Il pecorino da mettere in fossa si produce solamente tra il 25 Aprile ed il 15 Maggio per poi essere infossato a Luglio e rimanere lì per 92 giorni, così è prodotto il Cacio di Fossa del Frizza un formaggio unico nel suo genere che grazie alla sua stagionatura in situazione anaerobica subisce tre fermentazioni durante la quale tocca picchi di 28° per ricompattare successivamente ai 18°.

Il Cacio di Fossa del Frizza, si presenta di forma spesso irregolare, particolare dovuta alla sistemazione nella fossa, che cala di circa un metro dopo tre mesi, alla vista passa dal colore dal giallo paglierino al nocciola pallido e di pasta chiara con la struttura è friabile, al palato è strutturato dolce ma piccante si scioglie delicatamente in bocca, al naso è caratteristico il suo aroma di fungo che, insieme a quello di castagna lessa, al sentore di cantina, di telo e di chiuso, si perde non appena viene masticato.

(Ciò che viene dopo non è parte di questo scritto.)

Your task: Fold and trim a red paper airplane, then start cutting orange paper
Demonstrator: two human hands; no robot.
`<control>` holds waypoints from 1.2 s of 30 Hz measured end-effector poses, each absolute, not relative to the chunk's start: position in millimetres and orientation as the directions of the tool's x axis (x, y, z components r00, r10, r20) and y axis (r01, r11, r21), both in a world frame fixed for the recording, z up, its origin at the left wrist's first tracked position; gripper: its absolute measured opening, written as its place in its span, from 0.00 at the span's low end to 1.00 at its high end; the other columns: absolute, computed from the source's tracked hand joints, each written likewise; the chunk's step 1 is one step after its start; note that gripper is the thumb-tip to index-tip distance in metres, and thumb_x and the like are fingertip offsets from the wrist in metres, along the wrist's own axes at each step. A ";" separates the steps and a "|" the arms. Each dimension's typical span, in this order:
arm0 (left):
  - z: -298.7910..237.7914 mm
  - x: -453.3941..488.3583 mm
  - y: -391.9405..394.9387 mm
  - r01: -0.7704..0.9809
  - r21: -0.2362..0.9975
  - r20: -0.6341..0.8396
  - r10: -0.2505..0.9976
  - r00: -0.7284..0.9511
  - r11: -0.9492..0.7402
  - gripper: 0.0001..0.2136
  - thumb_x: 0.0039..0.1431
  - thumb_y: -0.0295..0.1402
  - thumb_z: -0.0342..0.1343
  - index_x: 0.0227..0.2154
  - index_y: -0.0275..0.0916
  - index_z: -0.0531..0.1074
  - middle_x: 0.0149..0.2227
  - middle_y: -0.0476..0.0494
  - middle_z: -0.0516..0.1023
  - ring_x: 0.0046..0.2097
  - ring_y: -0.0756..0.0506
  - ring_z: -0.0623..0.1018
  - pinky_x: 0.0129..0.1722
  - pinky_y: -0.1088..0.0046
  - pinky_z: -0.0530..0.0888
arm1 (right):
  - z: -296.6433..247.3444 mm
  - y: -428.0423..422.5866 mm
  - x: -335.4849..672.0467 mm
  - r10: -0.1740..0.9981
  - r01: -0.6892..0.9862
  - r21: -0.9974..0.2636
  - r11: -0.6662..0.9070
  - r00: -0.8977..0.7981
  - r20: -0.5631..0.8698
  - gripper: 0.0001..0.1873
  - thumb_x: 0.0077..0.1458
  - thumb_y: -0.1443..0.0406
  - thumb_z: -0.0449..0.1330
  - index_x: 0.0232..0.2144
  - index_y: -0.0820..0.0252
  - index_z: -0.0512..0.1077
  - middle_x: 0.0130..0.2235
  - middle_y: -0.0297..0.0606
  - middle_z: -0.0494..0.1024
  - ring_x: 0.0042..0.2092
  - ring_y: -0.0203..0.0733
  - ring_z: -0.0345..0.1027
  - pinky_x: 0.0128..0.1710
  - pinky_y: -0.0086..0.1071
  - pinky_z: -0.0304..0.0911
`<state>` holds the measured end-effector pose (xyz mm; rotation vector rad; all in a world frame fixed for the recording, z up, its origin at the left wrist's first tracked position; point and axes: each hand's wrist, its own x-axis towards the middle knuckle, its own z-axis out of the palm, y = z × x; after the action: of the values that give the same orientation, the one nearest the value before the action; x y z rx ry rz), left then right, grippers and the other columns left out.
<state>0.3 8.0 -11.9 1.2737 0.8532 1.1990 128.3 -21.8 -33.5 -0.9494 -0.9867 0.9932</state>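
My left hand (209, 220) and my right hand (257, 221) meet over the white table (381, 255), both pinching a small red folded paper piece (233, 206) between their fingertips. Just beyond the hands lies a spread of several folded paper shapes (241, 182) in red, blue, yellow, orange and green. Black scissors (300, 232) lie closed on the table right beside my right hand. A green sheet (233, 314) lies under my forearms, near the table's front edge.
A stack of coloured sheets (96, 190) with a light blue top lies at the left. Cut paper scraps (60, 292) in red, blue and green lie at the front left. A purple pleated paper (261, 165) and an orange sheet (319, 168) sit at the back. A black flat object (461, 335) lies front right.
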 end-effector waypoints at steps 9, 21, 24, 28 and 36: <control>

Per gustare al meglio il Cacio di Fossa del Frizza e tutti i nostri prodotti consigliamo di farli riposare almeno per un’ora fuori dal frigo e degustarli a temperatura ambiente

Il Cacio di Fossa del Frizza è prodotto con: Ingredienti: Latte ovino pastorizzato 100% italiano, sale, caglio e Fermenti selezionati, Trattato in crosta con morchia di olio extravergine di Oliva, Crosta non Edibile.

DICHIARAZIONE NUTRIZIONALE (per 100g di prodotto): 1702 KJ – 411 KCAL; GRASSI 37G DI CUI SATURI 12G; CARBOIDRATI 1,6G DI CUI ZUCCHERI 1,3G; FIBRE 0G; PROTEINE 18G; SALE 3,6G.

 

Allergeni: contiene LATTE e prodotti a base di latte (Compreso il Lattosio)

Prodotto da: IT 09-499 CE

Affinato per Denni Triglia – Salumeria Triglia Antichi Sapori di Gombitelli, via Fratti 206, 55049 Viareggio.